• [TASK DETAILS]:
Each line below is to be repeated exactly; any picture is to be left out.

• [DATASET EXTRACT]:
================
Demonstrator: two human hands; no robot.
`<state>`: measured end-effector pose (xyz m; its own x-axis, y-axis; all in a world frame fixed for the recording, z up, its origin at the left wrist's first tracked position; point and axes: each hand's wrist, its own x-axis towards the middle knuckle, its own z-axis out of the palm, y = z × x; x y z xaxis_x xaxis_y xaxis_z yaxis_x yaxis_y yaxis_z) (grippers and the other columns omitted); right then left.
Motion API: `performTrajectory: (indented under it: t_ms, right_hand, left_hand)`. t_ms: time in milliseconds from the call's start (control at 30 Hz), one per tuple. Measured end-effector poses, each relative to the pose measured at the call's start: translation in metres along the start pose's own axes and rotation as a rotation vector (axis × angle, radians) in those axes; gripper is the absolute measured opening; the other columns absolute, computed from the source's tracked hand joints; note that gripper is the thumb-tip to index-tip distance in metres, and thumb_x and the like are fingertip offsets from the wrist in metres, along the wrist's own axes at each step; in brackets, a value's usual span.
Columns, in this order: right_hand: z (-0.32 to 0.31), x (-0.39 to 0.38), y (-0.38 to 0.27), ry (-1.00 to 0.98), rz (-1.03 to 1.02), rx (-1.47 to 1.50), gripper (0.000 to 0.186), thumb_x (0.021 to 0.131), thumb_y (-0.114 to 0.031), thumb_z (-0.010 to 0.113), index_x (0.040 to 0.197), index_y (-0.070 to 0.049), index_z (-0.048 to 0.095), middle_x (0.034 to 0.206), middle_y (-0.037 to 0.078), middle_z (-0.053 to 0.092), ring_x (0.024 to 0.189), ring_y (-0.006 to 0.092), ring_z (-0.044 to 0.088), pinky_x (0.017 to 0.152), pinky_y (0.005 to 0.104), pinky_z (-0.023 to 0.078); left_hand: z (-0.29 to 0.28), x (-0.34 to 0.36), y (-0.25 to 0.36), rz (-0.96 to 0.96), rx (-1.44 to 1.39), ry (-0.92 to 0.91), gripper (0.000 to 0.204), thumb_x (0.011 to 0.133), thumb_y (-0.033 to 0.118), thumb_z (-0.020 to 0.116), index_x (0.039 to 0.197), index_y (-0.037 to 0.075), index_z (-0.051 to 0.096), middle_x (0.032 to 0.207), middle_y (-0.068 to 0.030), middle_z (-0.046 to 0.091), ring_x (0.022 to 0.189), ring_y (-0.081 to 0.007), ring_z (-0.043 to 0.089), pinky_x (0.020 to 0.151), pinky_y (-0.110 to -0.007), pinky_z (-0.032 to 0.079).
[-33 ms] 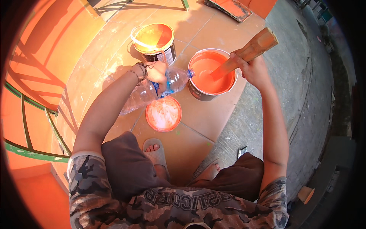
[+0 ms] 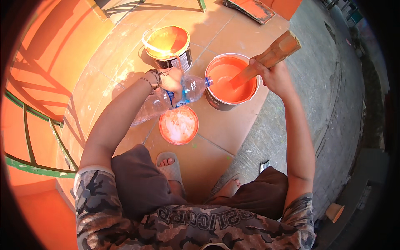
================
• [THE ANSWER]:
Demonstrator: two human hands; no robot.
`<state>`: measured end-effector pose (xyz m; its own x-axis, y-axis; all in a world frame fixed for the recording, z up, its origin at the left wrist's first tracked position; point and axes: each hand's wrist, its own x-axis towards the middle knuckle, its own z-axis out of the palm, y = z × x; x y z xaxis_x xaxis_y xaxis_z yaxis_x yaxis_y yaxis_z) (grippers and the other columns omitted); right then left.
Motion API: `performTrajectory: (indented under it: t_ms, right_hand, left_hand)`. t_ms: time in milliseconds from the call's start (control at 30 Hz), one per tuple. Measured end-effector poses, each relative to the pose measured at the call's start: translation in metres along the start pose's own axes and rotation as a rotation vector (axis × angle, radians) in those axes; gripper is the absolute measured opening; the other columns absolute, computed from the source's tracked hand joints; note that gripper is the thumb-tip to index-tip distance in metres, and thumb_x and the like are fingertip offsets from the wrist in metres, along the wrist's own axes at each step; in brackets, a value's usual span.
Columns, in this order: right_hand: z (-0.32 to 0.31), x (-0.39 to 0.38), y (-0.38 to 0.27), ry (-1.00 to 0.98), rz (-1.03 to 1.02), rx (-1.47 to 1.50), gripper (0.000 to 0.186), thumb_x (0.021 to 0.131), thumb_y (-0.114 to 0.031), thumb_z (-0.010 to 0.113), index_x (0.040 to 0.197), index_y (-0.070 to 0.049), index_z (-0.048 to 0.095), middle_x (0.034 to 0.206), middle_y (-0.037 to 0.078), middle_z (-0.053 to 0.092), ring_x (0.024 to 0.189), ring_y (-0.006 to 0.092), ring_z (-0.044 to 0.088), pinky_x (0.017 to 0.152), pinky_y (0.005 to 0.104), pinky_z (-0.023 to 0.078); left_hand: z (-0.29 to 0.28), x (-0.34 to 0.36), y (-0.25 to 0.36), rz (-0.96 to 0.96), rx (-1.44 to 1.39), ry (-0.92 to 0.91), gripper (0.000 to 0.204), thumb_x (0.011 to 0.133), thumb_y (-0.033 to 0.118), thumb_z (-0.020 to 0.116), index_x (0.039 to 0.197), index_y (-0.037 to 0.075), index_z (-0.051 to 0.096), middle_x (0.032 to 0.207), middle_y (-0.068 to 0.030), middle_z (-0.046 to 0.091), ring_x (0.022 to 0.189), ring_y (-0.081 to 0.007), ring_z (-0.043 to 0.089), pinky_x (0.020 to 0.151), pinky_y (-0.110 to -0.007), pinky_z (-0.032 to 0.079).
[-33 ms] 
[+0 ms] 

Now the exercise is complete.